* **Task item**
Lines that include "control" make up the answer; copy all of them from the data below.

Records excerpted from a collection
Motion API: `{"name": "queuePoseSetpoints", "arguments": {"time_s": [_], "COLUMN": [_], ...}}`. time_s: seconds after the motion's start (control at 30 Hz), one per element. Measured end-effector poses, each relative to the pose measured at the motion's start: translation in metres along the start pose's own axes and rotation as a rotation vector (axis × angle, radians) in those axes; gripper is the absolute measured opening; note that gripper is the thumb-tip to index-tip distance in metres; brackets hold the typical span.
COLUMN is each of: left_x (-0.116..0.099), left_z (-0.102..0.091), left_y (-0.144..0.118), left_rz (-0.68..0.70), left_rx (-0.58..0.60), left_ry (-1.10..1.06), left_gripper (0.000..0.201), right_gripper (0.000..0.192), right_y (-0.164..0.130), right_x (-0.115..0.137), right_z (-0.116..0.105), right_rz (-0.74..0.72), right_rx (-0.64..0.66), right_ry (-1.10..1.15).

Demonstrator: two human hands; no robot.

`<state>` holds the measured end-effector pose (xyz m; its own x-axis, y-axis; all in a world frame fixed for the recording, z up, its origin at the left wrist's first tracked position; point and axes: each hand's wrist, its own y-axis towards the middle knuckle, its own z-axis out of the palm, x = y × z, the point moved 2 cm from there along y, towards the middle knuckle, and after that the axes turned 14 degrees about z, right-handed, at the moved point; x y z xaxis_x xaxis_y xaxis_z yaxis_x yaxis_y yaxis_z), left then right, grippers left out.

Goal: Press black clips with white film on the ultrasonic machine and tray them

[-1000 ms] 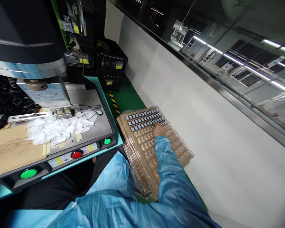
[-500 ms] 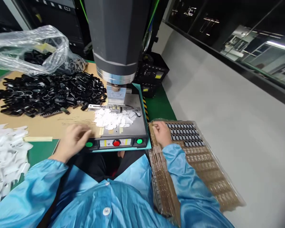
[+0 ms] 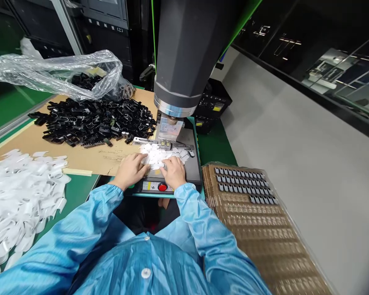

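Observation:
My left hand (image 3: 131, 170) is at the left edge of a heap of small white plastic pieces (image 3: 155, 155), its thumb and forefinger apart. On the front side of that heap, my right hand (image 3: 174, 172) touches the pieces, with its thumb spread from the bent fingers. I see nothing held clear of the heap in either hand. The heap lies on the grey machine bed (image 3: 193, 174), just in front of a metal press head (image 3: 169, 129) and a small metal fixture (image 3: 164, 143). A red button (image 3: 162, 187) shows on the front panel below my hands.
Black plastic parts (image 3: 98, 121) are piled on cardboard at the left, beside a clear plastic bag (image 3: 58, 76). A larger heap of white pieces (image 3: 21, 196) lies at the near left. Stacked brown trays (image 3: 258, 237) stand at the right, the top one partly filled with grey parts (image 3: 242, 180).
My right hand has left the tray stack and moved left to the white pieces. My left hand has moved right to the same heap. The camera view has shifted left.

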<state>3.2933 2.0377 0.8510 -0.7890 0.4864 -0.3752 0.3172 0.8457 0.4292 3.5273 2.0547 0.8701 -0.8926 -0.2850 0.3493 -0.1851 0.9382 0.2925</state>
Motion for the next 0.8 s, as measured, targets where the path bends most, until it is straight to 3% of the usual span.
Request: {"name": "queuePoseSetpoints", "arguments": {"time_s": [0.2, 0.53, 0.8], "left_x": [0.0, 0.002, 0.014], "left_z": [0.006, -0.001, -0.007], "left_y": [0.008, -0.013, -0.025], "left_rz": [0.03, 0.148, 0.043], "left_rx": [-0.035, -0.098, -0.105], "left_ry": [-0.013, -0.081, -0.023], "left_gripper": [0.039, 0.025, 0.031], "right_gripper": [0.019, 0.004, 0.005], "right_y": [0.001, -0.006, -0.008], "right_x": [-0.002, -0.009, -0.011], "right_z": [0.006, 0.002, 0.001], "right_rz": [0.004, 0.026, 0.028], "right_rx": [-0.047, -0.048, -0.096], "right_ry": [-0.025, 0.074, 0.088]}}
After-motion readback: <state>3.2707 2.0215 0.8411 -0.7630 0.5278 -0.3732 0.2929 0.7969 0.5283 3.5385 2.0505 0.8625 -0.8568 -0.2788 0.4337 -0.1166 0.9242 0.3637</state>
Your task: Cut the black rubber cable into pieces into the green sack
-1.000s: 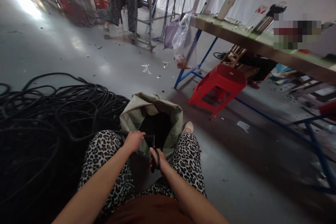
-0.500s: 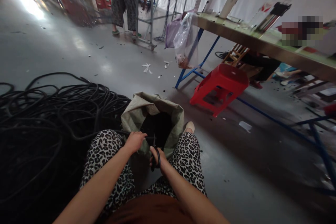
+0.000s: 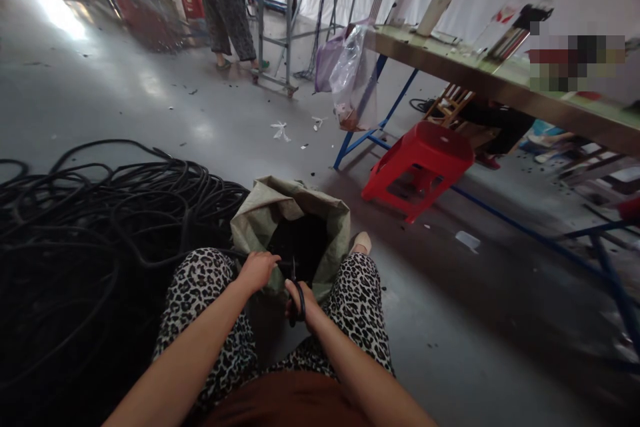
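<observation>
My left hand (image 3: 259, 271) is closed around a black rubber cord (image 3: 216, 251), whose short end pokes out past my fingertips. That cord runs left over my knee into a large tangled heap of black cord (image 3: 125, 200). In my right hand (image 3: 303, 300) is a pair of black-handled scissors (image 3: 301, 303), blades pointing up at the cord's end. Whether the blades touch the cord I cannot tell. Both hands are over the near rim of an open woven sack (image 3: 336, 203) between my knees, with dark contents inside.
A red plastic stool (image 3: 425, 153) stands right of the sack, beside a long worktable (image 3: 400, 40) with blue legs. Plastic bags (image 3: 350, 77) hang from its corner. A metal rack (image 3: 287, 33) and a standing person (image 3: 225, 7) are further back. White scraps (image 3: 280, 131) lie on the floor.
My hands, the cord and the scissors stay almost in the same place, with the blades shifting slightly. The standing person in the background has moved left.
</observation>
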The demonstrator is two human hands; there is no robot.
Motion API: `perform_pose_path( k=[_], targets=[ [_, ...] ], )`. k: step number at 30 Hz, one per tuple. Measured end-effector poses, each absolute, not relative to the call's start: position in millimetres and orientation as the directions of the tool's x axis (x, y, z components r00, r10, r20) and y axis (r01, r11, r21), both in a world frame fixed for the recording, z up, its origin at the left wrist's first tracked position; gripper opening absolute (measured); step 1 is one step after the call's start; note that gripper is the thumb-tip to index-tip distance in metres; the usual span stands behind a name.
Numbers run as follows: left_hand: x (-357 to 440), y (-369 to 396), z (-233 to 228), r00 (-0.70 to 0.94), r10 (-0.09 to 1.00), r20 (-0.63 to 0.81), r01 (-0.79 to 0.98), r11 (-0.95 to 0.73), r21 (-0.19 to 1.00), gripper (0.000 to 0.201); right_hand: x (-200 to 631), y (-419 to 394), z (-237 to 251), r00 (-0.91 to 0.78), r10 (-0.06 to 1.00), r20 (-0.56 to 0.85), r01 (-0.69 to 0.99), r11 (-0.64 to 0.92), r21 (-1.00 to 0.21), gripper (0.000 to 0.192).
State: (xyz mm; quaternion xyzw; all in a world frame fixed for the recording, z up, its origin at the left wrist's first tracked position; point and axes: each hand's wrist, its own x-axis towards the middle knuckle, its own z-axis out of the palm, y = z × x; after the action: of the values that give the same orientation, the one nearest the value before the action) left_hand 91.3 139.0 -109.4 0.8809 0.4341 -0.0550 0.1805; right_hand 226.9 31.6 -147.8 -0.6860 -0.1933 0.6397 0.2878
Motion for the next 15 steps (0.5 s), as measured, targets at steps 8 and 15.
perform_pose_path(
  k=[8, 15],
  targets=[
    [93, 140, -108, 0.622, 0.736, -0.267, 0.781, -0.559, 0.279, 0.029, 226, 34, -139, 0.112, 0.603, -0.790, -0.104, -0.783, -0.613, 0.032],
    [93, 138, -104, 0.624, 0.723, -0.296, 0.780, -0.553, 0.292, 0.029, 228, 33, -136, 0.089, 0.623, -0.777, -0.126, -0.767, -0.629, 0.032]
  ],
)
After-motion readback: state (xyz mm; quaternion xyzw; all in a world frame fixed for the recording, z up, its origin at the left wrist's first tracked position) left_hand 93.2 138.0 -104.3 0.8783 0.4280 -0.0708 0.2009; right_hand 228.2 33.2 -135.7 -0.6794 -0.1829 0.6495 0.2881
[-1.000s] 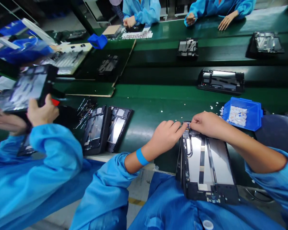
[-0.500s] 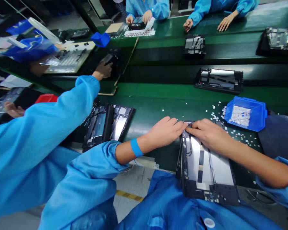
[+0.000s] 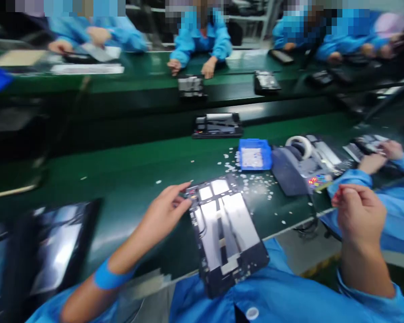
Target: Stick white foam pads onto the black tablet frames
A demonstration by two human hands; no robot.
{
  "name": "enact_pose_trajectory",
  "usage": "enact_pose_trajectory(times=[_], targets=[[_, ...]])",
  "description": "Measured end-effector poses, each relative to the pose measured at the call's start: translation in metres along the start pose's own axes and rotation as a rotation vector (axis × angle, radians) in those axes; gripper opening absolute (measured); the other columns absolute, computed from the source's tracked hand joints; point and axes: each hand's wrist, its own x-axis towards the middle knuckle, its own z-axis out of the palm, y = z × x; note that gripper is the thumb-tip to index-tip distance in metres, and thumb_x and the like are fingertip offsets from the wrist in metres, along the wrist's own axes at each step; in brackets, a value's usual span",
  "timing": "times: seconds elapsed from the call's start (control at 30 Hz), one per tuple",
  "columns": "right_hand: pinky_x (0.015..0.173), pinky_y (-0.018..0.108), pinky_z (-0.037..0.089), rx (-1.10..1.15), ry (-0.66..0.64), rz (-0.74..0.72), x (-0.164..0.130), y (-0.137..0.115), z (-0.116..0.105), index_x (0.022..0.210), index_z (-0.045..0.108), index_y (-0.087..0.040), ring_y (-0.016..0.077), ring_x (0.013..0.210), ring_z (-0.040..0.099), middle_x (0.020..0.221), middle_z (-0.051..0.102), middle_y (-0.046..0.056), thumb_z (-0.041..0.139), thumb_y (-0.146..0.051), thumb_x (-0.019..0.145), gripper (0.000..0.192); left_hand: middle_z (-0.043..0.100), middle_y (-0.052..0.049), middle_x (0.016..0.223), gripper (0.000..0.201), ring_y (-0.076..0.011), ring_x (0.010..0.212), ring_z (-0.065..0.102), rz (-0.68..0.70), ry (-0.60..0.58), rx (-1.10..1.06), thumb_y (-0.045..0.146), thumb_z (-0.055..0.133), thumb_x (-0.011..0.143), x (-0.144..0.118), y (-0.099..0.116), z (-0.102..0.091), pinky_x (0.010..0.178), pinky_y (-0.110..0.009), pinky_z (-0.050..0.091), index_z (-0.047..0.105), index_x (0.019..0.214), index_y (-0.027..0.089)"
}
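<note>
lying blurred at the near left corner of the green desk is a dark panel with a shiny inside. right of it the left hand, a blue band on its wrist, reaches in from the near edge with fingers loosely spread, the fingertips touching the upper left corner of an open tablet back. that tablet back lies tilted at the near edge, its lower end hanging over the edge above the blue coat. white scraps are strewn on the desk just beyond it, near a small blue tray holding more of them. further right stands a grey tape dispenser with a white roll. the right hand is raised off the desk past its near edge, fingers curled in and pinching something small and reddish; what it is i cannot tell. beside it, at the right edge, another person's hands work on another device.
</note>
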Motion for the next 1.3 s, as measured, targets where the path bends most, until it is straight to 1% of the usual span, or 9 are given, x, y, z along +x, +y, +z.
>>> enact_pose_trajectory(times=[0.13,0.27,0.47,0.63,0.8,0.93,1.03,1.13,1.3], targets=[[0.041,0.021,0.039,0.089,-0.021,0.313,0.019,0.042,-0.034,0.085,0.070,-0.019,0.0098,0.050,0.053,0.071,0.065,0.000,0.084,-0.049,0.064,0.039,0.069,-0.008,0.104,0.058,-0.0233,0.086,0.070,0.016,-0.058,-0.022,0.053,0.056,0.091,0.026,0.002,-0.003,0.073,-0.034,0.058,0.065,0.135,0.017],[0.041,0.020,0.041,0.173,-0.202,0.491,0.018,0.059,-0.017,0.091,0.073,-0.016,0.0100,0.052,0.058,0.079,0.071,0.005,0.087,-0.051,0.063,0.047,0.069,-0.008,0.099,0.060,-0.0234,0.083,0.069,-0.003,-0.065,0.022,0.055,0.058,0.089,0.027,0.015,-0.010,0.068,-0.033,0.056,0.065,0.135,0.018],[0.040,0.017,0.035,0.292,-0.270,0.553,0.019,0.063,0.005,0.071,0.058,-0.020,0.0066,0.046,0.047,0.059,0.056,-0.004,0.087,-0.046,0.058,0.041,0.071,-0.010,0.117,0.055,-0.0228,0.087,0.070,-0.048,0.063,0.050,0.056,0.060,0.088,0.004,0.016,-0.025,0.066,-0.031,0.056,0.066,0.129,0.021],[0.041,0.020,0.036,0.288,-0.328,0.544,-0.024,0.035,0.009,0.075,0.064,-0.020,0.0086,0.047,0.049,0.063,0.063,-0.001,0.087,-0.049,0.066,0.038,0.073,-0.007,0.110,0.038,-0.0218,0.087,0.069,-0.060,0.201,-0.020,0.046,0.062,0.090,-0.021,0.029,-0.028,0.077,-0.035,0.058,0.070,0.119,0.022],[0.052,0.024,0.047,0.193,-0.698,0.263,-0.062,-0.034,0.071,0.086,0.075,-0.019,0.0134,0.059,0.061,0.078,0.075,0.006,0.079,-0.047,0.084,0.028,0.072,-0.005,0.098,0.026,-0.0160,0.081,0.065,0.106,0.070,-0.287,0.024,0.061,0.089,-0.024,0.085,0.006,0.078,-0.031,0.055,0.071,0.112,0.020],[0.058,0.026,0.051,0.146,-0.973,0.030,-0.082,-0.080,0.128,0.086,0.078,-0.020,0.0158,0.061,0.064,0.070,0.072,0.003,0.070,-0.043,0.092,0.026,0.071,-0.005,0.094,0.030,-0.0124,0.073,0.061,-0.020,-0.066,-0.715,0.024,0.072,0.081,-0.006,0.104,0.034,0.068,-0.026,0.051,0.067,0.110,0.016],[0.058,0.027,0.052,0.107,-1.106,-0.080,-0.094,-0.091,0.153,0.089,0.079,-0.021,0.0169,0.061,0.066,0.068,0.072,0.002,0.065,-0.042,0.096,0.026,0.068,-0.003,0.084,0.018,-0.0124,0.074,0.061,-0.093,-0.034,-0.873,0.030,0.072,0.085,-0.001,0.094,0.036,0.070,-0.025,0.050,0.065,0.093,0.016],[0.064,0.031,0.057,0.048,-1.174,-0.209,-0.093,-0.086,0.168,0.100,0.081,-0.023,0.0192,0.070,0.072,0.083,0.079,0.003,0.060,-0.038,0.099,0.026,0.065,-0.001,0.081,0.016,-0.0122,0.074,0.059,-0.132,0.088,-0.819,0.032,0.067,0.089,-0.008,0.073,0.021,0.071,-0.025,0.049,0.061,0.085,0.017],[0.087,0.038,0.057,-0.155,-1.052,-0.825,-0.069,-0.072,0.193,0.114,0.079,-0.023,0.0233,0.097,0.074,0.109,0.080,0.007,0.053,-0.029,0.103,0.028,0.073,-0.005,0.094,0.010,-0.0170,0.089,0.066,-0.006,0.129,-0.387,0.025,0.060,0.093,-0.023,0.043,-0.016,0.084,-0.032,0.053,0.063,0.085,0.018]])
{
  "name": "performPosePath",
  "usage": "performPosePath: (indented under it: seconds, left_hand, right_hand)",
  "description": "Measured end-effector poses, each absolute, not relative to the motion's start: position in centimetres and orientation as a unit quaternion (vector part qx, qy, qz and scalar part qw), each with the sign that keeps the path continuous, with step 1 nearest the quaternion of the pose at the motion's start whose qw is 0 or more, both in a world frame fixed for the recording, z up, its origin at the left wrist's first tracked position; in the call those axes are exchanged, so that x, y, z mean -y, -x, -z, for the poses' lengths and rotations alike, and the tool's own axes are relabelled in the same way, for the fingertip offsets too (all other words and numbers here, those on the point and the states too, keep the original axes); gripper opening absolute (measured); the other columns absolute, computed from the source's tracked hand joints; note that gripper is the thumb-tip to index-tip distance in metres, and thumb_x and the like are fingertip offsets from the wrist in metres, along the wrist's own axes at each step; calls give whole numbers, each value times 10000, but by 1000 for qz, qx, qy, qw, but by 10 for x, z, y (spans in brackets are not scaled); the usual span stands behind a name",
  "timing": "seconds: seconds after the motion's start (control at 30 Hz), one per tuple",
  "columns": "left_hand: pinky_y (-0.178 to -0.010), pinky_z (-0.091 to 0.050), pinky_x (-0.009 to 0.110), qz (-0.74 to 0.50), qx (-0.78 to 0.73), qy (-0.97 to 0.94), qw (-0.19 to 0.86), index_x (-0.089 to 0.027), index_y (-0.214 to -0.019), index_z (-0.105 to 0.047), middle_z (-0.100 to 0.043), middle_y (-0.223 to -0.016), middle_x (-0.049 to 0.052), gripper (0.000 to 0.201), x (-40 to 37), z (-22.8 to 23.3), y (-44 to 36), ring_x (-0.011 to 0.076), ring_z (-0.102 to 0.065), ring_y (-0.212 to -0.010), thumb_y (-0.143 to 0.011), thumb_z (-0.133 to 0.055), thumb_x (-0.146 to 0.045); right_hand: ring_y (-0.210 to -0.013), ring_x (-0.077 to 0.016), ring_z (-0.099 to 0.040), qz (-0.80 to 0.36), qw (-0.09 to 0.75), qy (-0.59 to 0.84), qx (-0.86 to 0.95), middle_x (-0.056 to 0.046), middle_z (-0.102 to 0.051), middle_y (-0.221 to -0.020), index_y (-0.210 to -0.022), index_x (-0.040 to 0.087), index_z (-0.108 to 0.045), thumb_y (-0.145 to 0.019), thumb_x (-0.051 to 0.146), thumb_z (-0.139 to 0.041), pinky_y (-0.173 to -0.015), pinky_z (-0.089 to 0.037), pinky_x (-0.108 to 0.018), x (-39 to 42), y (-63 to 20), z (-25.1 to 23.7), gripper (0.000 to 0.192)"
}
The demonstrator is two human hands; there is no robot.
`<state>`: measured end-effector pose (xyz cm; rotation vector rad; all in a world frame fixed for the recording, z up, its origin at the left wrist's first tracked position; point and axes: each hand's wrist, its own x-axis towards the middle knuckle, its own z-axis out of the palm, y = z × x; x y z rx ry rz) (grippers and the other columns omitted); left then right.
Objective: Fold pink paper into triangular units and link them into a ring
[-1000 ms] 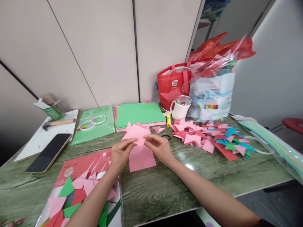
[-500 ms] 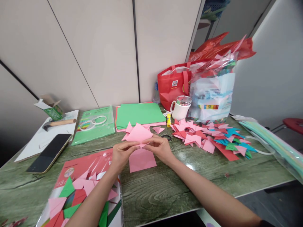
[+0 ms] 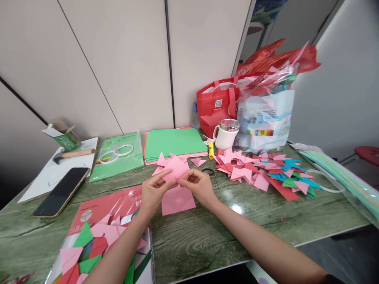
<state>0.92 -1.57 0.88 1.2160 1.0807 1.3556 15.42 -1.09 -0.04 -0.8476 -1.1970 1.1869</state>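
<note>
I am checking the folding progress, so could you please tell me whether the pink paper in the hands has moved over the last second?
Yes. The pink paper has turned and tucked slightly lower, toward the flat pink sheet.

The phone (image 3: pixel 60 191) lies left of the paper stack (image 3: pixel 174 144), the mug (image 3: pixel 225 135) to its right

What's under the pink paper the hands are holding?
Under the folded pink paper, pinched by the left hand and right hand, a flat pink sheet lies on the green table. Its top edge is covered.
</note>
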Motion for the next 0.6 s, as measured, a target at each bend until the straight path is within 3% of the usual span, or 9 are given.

* **Reply**
Motion API: `{"name": "queuePoseSetpoints", "arguments": {"time_s": [_], "COLUMN": [_], ...}}`. time_s: seconds after the motion's start (control at 30 Hz), one per element. Measured end-effector poses, each relative to the pose measured at the motion's start: translation in metres along the start pose's own axes and rotation as a rotation vector (axis × angle, radians) in those axes; gripper is the absolute measured opening; note that gripper is the thumb-tip to index-tip distance in metres; brackets hold the typical span.
  "timing": "times: seconds elapsed from the call's start (control at 30 Hz), one per tuple",
  "timing": "seconds: seconds after the motion's start (control at 30 Hz), one per tuple",

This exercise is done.